In the article of this post, on the other hand, a handful of key characteristics of the cache hierarchy are graphically displayed using pretty minimal code snippets and attractive graphs. I believe programmers would generally be better served by the intuitions gained from the blog post than daunted by the exhaustive detail and verbose presentation of Ulrich's book.
IOW, keep in mind simple things like: measure; be aware of the cheapness of adjacent accesses, of the possibility of false sharing with certain strides, of the cost of following pointers, of the pitfalls of concurrent access to adjacent memory locations, and even serial access to the same memory location (dependencies wrt ILP). Concentrate on building a mental model for providing intuitions of cache behaviour at the appropriate level of abstraction, but always be prepared to measure to verify intuitions, as the hardware changes all the time, and different architectures can give rise to surprisingly different results.
Then perhaps you might be serve better by the linked article, which is kinda the "dumbed down" version of the Drepper whitepaper. But I don't see why detail is bad. The Drepper paper is pretty much the only place, short of JEDEC specs and manufacturer datasheets, where you can get an exposition about how modern DRAM works.
(FWIW: his similar whitepapers on ELF shared libraries and glibc TLS are equally great, and also pretty much the canonical review documents on those subjects.)
Too much detail is bad because it hides the relevant knowledge. That is, there are certain paragraphs / certain images that the programmer will remember. Those are the important components. Brevity is good.
Too much detail is bad in the same way that an intro biology course flooding you with chemical equations for bodily functions (when chem is not a prerequisite), literally hundreds of new terms, many of which are fairly isolated, and a hundred medium-rare diseases is bad. What do you end up remembering?
"Body-stuff is hard."
And 90% of what you read falls out of your head in a year, along with 90% of the useful stuff. If it's trimmed down, you may lose 50%, and 50% of the useful stuff, which covers all of the generally useful stuff in the massive 10-kilo textbook that covers more than a biochem grad student remembers.
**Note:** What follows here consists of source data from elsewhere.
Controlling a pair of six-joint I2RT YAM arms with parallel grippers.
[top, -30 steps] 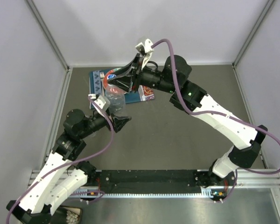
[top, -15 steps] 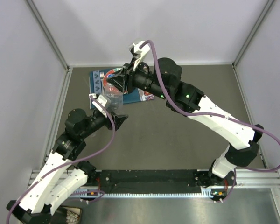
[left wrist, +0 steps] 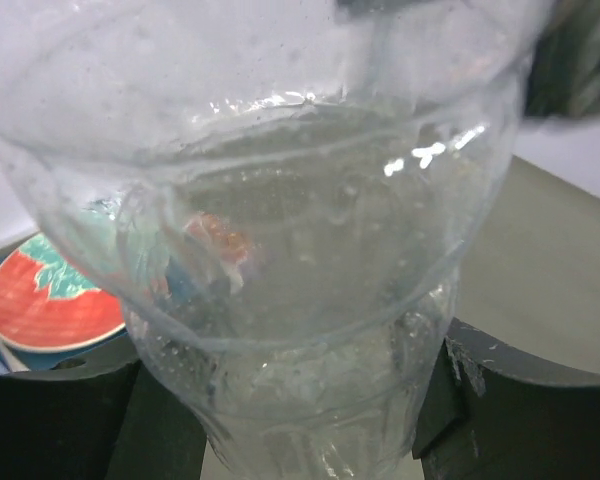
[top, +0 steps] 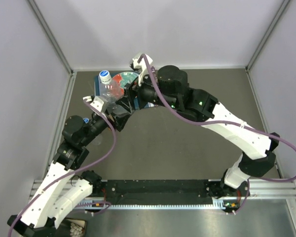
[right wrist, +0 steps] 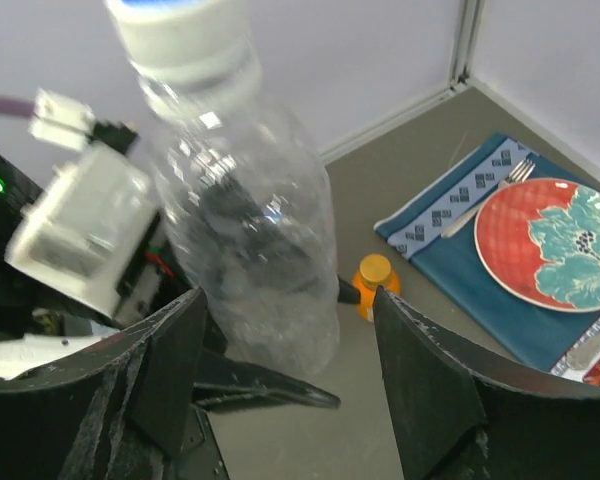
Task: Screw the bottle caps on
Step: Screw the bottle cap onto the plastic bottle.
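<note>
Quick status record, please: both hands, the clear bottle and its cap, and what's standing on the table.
Left hand: shut on clear plastic water bottle, held tilted off the table
Cap: white round screw cap on its neck; tightness unclear
Right hand: open, straddling the bottle
Table: squat orange bottle upright; red-and-teal patterned plate

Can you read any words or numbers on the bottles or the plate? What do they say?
No words or numbers can be read anywhere.
On the clear bottle: no label in view.
On its cap: white with a blue top, too blurred to show any letters.
On the orange bottle: too small to tell.
On the plate and the placemat: only patterns, no words.
</note>
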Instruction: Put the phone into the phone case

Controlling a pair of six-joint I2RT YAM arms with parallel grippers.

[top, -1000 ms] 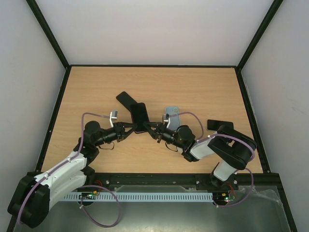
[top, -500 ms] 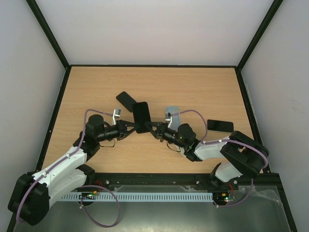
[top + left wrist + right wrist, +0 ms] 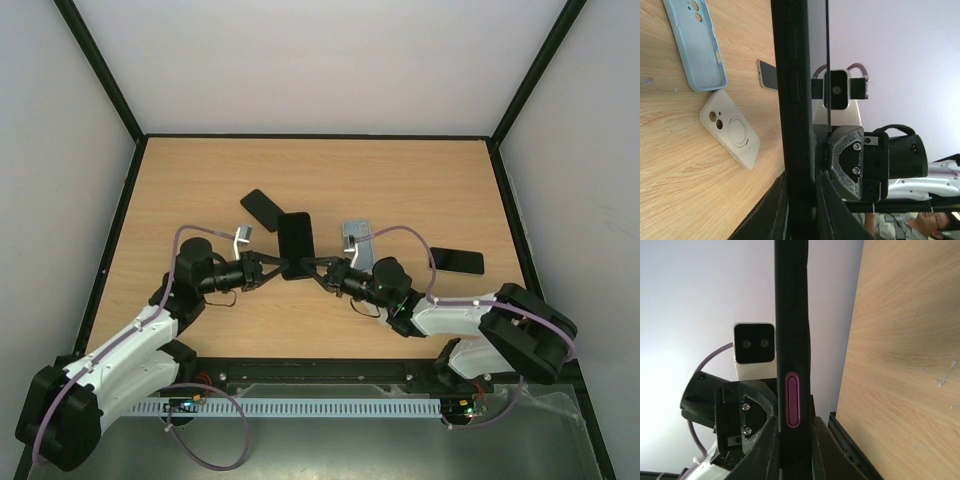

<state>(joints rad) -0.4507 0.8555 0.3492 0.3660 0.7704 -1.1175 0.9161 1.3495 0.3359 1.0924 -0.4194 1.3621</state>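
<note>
A black phone case (image 3: pixel 294 240) with a magenta side button (image 3: pixel 792 400) is held above the table between both arms. My left gripper (image 3: pixel 281 266) is shut on its left edge and my right gripper (image 3: pixel 312 264) on its right edge. In the left wrist view the case (image 3: pixel 795 100) stands edge-on between my left gripper's (image 3: pixel 799 200) jaws. A thin dark glassy face lines its right side. I cannot tell how deep a phone sits in it. In the right wrist view my right gripper (image 3: pixel 794 445) has a finger pressed on each side of the case (image 3: pixel 790 315).
A light blue case (image 3: pixel 695 45) and a white case (image 3: pixel 730 135) lie on the wood just right of the held case. A dark phone (image 3: pixel 457 261) lies further right. Another black slab (image 3: pixel 262 208) lies behind the held case.
The left jaws have closed onto the black case. The case has straightened from a tilt to upright in the top view. The right arm has stretched lower, uncovering the phone on the right.
</note>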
Fewer relatively-unrelated (or seen-as-useless) facts also make it easier to form logical connections with the remaining facts, which help you remember and apply what you've learned.
Has anyone run similar tests on the JVM after warmup?
Theoretically the JVM should be pushing memory around to negate as much of the cache penalty as possible, and I've definitely noticed this in some algorithms (this is how people come up with code where Java outperforms almost identical code in pure C, and I've seen 3:1 speed differences in favor of the JVM), but I'd be curious to see the graphs.
Maybe I'll do it later today if I get a few minutes...
That seems very unlikely. Effects like the ones in the article (which is great, btw) can't be "fixed" simply by moving the data. In the first example, there's simply no way for any runtime environment to "know" at creation time that you would be walking the array in 16 byte strides. And if it tried to reorder the data dynamically, it would obviously have to touch all that memory, thus invalidating whatever caching could be done anyway.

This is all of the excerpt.